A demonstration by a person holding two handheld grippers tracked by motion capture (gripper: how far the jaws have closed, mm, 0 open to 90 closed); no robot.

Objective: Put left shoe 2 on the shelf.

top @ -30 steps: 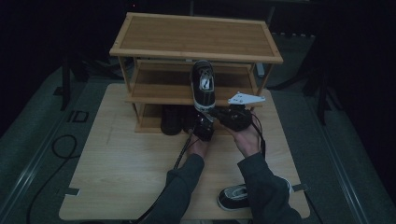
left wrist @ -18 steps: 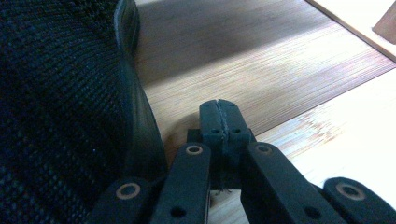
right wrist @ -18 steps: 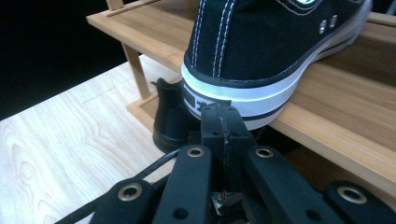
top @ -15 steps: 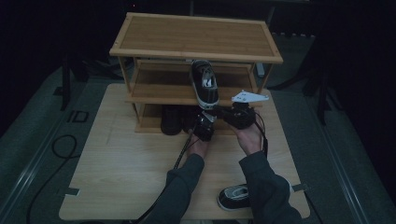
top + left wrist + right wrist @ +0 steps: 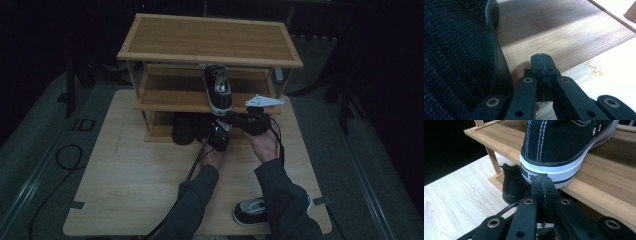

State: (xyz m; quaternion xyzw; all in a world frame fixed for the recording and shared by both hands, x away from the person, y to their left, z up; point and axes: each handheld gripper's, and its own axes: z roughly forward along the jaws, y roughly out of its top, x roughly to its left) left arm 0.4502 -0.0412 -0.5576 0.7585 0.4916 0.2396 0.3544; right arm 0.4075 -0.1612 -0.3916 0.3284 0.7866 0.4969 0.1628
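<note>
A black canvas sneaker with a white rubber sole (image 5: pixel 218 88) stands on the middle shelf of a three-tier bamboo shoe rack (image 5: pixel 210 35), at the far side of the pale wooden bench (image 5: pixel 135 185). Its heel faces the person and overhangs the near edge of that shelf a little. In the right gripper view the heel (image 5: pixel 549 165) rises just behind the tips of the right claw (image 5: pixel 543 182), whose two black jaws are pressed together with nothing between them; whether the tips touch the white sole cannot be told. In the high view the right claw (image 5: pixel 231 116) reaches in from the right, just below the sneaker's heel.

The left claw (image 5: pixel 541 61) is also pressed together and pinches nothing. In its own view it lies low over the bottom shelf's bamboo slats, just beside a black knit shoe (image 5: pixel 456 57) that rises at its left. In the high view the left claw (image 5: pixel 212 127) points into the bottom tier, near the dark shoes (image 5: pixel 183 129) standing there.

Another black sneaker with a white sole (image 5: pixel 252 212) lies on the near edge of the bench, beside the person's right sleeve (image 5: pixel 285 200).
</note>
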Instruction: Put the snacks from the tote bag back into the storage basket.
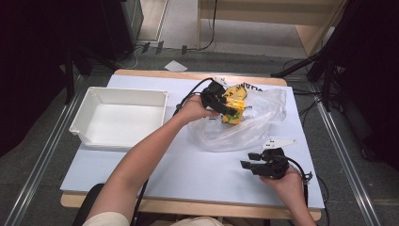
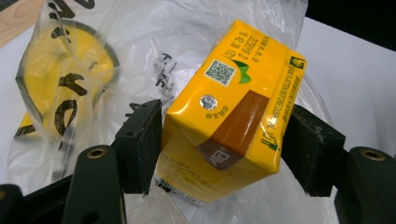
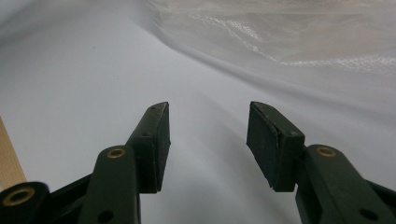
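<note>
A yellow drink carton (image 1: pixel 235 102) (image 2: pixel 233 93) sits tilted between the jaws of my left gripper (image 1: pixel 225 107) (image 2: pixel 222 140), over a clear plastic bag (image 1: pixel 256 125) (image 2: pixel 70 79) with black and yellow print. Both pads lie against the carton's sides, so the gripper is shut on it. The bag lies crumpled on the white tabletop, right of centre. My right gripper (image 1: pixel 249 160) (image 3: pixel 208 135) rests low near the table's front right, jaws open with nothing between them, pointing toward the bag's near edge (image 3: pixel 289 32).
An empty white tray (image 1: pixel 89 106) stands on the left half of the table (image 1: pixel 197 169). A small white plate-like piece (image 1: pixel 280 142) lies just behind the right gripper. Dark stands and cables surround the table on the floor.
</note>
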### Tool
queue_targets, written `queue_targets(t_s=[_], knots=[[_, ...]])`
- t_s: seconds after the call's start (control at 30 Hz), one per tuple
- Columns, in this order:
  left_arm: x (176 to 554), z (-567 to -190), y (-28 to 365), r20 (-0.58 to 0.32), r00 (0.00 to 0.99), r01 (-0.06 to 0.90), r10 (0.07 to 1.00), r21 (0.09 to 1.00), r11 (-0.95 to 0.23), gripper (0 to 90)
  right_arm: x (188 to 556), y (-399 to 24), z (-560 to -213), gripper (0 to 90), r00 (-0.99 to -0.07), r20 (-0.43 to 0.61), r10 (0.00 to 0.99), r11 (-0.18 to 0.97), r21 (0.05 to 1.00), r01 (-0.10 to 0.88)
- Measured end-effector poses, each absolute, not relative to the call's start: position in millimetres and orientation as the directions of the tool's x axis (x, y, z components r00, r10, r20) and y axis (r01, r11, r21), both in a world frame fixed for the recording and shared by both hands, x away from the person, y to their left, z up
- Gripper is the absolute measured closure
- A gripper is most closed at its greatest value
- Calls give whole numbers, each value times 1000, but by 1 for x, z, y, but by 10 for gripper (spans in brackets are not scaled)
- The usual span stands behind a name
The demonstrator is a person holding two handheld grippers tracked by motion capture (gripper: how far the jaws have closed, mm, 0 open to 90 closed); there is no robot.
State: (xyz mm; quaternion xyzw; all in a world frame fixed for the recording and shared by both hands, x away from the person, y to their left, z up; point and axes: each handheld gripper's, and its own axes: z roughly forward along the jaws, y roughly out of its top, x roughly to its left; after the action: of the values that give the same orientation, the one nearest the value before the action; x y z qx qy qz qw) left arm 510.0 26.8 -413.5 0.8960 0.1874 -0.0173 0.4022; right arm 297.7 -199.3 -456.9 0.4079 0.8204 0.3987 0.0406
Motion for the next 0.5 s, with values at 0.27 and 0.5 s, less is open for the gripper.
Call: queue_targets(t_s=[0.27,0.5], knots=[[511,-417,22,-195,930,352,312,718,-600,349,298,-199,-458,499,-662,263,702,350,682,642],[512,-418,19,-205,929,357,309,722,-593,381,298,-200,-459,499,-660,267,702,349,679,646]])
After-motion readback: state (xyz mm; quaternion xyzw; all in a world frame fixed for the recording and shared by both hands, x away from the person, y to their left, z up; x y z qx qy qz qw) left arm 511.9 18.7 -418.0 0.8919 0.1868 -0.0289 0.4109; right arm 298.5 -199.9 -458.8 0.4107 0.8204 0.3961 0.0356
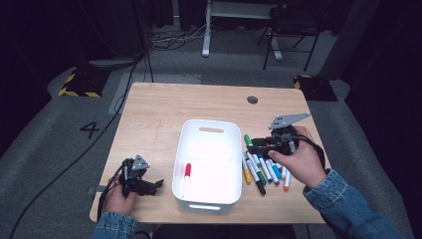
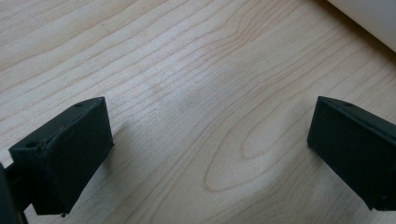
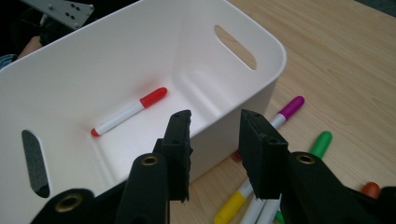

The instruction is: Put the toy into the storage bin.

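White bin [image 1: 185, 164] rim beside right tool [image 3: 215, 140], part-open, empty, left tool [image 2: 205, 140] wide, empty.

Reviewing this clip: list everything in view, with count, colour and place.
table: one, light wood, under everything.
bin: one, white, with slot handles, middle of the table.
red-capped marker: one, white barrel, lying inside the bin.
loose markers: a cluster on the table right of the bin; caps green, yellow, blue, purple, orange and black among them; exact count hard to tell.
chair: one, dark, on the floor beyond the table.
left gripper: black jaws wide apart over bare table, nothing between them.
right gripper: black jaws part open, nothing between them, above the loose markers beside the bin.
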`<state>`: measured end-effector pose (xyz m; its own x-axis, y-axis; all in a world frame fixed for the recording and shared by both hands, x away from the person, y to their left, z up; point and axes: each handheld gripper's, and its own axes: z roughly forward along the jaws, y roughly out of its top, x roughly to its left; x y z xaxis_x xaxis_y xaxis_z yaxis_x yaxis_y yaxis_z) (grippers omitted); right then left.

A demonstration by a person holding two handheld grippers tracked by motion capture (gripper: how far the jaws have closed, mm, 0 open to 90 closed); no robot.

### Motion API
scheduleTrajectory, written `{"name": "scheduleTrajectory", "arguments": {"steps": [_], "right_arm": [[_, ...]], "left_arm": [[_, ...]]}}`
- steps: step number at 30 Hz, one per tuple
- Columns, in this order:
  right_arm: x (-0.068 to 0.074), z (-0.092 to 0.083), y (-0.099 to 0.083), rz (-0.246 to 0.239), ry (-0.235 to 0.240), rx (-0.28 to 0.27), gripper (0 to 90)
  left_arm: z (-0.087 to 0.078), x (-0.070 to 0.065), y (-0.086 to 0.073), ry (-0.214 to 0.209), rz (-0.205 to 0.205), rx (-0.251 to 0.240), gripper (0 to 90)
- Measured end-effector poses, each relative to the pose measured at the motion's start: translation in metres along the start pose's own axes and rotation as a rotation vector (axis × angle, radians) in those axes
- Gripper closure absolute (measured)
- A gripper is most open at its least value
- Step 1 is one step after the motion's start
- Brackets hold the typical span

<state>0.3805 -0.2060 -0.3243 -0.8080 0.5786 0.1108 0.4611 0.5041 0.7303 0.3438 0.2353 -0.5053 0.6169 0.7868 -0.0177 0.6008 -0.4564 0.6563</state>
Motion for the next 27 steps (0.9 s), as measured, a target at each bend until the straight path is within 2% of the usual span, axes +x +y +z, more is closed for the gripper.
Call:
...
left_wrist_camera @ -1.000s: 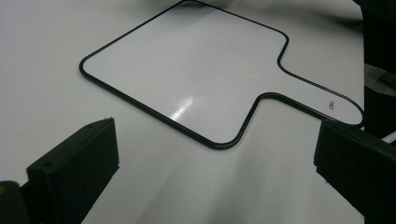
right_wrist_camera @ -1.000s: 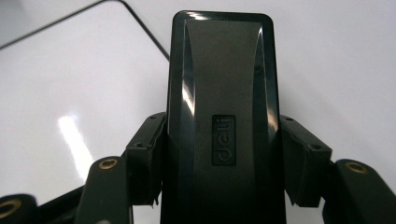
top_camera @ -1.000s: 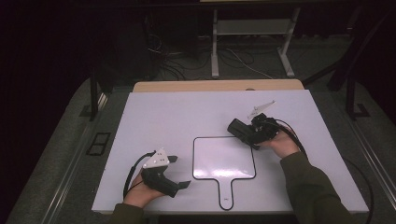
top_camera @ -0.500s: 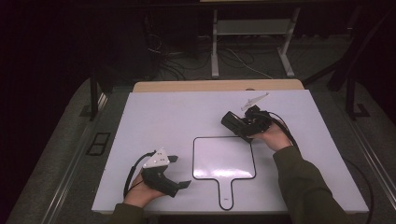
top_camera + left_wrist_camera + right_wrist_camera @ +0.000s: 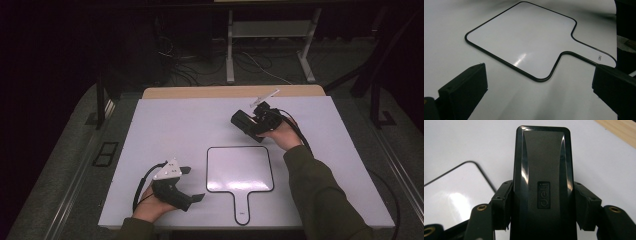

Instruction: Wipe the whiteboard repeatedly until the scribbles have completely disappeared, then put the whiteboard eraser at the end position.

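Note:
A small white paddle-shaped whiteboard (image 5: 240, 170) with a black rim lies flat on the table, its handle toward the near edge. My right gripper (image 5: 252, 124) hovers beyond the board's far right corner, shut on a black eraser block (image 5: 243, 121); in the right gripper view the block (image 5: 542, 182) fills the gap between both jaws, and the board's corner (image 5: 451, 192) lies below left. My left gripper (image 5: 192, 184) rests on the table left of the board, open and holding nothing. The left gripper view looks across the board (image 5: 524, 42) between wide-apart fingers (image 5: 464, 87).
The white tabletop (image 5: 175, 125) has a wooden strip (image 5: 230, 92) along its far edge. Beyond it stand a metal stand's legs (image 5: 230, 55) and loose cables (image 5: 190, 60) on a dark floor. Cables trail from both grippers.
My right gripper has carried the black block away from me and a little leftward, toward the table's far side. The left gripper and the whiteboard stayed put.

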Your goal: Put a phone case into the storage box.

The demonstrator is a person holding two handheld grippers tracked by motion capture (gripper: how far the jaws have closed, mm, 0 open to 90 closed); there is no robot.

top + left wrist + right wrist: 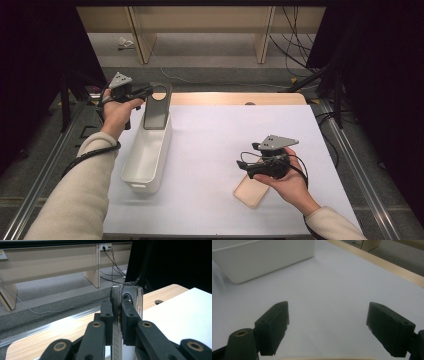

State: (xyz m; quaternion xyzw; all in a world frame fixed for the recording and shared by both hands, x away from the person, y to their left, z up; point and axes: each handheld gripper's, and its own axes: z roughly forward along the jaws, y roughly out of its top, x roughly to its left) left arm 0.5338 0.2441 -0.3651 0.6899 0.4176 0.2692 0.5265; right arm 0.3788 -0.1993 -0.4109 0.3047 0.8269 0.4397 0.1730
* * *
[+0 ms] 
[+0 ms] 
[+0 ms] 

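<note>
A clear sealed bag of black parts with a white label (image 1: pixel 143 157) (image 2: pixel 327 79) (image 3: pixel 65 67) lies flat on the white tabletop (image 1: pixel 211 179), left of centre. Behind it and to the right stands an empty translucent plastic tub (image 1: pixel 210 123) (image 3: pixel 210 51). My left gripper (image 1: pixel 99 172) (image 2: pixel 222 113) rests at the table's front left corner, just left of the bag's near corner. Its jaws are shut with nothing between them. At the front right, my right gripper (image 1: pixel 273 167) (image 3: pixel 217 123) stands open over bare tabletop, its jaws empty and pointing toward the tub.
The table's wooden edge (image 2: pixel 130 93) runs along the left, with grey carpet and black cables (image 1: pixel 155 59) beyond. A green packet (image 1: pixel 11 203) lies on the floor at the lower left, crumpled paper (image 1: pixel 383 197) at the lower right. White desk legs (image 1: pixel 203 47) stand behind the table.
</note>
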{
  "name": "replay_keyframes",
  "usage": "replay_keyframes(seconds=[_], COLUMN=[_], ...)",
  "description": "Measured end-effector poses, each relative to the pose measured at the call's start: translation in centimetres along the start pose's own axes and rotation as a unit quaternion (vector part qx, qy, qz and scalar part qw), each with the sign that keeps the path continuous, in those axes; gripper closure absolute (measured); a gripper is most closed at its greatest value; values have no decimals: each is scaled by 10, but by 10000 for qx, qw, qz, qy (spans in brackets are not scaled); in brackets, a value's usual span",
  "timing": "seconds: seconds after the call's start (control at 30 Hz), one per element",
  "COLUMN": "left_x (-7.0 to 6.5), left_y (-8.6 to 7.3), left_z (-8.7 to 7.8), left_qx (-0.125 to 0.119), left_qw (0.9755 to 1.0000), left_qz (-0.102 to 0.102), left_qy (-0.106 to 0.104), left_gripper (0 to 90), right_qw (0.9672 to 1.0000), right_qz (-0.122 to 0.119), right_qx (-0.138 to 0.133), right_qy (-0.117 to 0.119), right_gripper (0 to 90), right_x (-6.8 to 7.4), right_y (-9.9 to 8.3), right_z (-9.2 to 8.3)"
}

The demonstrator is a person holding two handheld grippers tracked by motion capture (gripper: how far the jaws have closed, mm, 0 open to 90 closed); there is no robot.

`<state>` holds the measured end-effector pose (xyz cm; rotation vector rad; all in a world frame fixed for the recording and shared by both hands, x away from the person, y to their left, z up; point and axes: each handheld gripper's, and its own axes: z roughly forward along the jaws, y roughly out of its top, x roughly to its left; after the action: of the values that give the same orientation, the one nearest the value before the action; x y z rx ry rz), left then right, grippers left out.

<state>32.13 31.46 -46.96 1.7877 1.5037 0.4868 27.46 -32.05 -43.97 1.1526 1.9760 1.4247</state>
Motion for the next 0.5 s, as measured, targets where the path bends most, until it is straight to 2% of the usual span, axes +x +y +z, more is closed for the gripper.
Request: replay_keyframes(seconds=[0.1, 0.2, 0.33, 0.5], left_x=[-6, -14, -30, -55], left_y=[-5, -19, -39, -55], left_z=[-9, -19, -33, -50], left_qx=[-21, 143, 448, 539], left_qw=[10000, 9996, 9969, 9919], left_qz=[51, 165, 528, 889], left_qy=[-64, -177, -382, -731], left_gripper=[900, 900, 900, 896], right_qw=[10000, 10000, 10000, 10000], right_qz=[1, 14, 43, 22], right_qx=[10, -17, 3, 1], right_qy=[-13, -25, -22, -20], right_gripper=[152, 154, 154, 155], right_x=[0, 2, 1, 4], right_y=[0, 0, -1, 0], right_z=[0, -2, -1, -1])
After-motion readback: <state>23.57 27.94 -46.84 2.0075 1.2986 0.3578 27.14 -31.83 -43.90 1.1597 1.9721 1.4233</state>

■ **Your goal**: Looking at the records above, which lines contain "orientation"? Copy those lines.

■ **Result**:
- Measured end-effector poses, each absolute, not relative to the call's start: position in millimetres and orientation as the directions of the tool's x axis (x, y, z components r00, r10, r20) and y axis (r01, r11, r21), both in a world frame fixed for the recording and shared by both hands, x away from the person, y to their left, z up
State: (xyz mm; quaternion xyzw; all in a world frame fixed for the recording and shared by both hands, x away from the person, y to their left, z up; point and axes: each handheld gripper's, and its own axes: z roughly forward along the jaws, y roughly out of its top, x roughly to its left; after the action: of the values that give the same orientation, the one nearest the value before the action; x y z qx qy qz qw) left arm 510.0 26.8 -413.5 0.8960 0.1874 -0.0173 0.4022; right arm 297.7 -199.3 -456.9 0.4079 0.8204 0.3987 0.0406
`<state>` holds the measured end-effector pose (xyz cm; rotation vector rad; all in a world frame fixed for the recording and shared by both hands, x away from the person, y to their left, z up; point and axes: each handheld gripper's, and its own axes: z roughly forward along the jaws, y roughly out of its top, x roughly to its left; after the action: of the values that give the same orientation, the one nearest the value before the action; x y z rx ry rz), left then right, grippers left out.

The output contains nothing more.